Monitoring Azure Machine Learning workspaces and compute
Infrastructure resources in Azure Machine Learning provide the underlying layer on which data scientists run or train AI models, perform experiments, and do related tasks. As a cloud operations administrator, you're responsible for monitoring these infrastructure components.
Workspace
A workspace is the top-level resource for Azure Machine Learning. It provides a centralized place to work with all the artifacts that you create when you use Azure Machine Learning.
A workspace:
- Keeps a history of all jobs, including logs, metrics, output, and a snapshot of your scripts.
- Stores references for compute resources.
- Holds all assets, like models, environments, components, and data.
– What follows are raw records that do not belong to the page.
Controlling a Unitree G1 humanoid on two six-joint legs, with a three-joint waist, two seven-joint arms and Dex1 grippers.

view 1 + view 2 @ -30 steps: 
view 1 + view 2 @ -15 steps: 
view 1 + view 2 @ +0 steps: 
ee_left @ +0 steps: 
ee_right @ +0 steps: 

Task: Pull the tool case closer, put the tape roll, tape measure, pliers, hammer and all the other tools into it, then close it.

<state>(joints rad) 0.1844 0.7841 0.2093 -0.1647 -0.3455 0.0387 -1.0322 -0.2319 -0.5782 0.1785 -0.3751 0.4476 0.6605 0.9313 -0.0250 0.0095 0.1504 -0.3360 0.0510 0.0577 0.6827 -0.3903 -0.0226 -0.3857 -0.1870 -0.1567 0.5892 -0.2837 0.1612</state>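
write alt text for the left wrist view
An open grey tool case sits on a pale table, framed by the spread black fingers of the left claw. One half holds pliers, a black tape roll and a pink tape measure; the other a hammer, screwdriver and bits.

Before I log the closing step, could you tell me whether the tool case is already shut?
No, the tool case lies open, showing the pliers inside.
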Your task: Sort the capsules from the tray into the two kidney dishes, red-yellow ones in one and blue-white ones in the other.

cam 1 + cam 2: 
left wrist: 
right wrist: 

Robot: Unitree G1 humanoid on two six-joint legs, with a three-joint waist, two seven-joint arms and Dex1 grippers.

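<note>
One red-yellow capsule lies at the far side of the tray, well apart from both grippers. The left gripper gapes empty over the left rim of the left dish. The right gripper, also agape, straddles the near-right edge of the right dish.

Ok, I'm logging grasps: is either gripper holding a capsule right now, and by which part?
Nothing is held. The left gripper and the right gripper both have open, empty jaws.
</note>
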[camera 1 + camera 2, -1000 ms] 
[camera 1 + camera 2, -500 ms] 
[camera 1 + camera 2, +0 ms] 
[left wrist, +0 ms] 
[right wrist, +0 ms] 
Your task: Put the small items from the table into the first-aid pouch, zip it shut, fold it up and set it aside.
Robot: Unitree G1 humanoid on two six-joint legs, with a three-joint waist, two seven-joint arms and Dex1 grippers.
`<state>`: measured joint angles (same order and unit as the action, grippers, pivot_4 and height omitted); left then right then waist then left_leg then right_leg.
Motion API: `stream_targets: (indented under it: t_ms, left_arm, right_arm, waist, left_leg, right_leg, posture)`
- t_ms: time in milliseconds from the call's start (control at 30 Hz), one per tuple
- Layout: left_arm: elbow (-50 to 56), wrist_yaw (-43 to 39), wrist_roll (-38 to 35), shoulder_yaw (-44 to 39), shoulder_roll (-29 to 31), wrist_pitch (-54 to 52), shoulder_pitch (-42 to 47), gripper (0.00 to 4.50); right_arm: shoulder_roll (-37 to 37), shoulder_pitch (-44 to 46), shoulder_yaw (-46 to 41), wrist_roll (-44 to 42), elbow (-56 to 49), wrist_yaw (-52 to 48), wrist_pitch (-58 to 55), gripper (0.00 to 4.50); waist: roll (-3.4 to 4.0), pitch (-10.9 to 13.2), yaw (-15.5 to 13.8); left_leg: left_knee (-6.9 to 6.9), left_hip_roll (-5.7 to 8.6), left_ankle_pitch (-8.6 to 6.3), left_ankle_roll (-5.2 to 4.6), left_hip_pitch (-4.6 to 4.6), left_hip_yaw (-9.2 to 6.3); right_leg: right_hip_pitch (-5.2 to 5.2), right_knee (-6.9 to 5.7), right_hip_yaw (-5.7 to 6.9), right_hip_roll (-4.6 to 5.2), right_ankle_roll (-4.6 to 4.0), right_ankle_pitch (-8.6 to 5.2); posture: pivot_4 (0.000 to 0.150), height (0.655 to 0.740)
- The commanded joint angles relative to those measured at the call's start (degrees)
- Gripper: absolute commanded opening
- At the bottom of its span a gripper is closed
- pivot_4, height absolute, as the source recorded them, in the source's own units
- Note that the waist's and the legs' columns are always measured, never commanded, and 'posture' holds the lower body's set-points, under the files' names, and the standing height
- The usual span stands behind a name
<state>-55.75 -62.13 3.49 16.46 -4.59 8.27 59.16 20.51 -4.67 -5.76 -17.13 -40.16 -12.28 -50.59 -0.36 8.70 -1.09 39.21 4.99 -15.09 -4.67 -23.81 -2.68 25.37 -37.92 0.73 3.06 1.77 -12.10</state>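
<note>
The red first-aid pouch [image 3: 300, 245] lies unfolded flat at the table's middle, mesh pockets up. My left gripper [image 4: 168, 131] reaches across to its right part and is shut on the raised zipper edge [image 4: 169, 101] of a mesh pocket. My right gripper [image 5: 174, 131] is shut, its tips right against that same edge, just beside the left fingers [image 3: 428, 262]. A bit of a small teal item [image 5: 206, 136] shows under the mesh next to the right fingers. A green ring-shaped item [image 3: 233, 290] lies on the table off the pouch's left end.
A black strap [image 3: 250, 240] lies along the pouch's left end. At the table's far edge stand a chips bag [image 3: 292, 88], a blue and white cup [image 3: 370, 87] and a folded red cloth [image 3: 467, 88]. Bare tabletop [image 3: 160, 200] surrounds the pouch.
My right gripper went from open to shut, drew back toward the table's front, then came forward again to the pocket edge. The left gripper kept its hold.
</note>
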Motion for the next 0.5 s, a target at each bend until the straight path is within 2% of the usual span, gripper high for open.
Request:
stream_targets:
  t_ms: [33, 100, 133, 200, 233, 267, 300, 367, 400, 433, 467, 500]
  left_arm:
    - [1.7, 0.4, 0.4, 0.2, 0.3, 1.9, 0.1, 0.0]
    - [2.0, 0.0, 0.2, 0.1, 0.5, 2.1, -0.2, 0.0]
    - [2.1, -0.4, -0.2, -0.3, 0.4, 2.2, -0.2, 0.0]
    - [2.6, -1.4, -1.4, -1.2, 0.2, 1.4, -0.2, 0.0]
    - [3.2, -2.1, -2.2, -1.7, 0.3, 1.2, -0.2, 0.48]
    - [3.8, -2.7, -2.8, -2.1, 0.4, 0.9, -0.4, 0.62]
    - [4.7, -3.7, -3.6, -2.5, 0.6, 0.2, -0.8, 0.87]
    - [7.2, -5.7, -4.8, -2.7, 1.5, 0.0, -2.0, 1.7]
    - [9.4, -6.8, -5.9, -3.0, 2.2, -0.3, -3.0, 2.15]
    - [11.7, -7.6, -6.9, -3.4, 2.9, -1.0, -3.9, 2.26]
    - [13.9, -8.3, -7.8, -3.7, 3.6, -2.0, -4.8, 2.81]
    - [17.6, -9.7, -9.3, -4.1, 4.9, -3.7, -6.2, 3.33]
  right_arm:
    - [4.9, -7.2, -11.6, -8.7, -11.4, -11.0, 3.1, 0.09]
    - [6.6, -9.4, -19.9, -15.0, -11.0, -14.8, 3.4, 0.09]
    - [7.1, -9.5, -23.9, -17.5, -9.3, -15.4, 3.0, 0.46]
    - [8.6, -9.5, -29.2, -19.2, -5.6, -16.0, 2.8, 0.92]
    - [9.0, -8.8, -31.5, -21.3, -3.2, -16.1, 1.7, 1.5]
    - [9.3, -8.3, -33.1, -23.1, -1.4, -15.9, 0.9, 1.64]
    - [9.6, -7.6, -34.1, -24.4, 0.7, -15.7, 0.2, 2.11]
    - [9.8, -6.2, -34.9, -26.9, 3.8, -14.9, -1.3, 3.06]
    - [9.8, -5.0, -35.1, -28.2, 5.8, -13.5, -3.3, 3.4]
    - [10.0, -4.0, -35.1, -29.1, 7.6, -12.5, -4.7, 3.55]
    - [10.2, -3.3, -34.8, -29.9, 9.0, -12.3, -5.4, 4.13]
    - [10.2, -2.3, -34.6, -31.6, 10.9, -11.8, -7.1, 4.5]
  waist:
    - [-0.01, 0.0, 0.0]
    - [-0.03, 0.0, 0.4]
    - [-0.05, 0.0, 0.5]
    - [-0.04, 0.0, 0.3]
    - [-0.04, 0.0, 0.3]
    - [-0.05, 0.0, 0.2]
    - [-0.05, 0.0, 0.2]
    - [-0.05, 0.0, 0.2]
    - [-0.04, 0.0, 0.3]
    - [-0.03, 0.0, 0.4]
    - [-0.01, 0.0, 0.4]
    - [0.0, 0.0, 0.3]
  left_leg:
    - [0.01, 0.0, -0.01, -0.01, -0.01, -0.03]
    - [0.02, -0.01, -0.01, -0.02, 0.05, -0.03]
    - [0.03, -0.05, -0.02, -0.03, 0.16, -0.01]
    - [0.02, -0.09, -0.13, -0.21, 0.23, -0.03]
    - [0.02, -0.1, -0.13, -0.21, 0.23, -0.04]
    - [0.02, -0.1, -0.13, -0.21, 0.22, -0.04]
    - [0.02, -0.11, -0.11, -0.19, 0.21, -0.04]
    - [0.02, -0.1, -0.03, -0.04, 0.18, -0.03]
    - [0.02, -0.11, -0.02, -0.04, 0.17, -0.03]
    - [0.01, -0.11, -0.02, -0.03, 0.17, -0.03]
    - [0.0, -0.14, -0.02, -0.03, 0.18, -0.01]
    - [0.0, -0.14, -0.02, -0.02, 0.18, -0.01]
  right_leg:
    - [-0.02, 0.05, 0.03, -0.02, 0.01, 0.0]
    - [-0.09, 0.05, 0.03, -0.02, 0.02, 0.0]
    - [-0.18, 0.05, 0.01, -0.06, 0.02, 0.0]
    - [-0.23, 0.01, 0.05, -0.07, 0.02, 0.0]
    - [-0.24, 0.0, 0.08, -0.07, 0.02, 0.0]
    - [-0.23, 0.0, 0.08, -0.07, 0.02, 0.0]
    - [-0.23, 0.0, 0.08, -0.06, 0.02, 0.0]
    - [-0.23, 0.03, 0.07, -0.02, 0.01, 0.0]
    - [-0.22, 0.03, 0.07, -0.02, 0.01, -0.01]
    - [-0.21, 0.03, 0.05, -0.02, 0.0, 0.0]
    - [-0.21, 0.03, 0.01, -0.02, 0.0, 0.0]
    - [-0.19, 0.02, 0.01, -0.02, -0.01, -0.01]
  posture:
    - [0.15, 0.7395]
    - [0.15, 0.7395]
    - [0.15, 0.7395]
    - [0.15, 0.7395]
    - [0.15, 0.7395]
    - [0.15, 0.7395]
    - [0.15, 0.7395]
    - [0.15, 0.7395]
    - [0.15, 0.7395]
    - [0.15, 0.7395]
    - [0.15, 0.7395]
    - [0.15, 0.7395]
You can monitor your workspace to get insights and errors, such as when a model deployment fails, quota utilization reaches a certain threshold, or there are unusable nodes in your environment.
Compute
A compute is a designated resource where you run your job or host your endpoint. Azure Machine Learning supports the following types of compute:
- Compute instance: This type of compute is a fully configured and managed development environment in the cloud. You can use the instance as a training or inference compute for development and testing.
- Compute cluster: This type of compute is a managed infrastructure where you can create a cluster of CPU or GPU compute nodes.
- Serverless compute: When you use serverless compute, you don't need to create your own cluster. All compute life-cycle management is offloaded to Azure Machine Learning.
- Kubernetes cluster: This type of compute is a used to deploy trained machine learning models to Azure Kubernetes Service (AKS). You can create an AKS cluster from your Azure Machine Learning workspace or attach an existing AKS cluster.
- Attached (unmanaged) compute: You can attach your own compute resources to your workspace and use them for training and inference. Virtual machines are supported, along with services such as Azure Databricks and Azure HDInsight. These are unmanaged compute resources. As such, they can require extra steps for you to maintain or improve performance for machine learning workloads.
For managed compute resources, you can get insights into the performance of the nodes, quota availability, and resilience of the environment directly from Azure Machine Learning.
Azure Monitor, Log Analytics, and Application Insights are also available for more complex analysis. When you're using an unmanaged compute resource, you need to monitor those resources apart from Azure Machine Learning.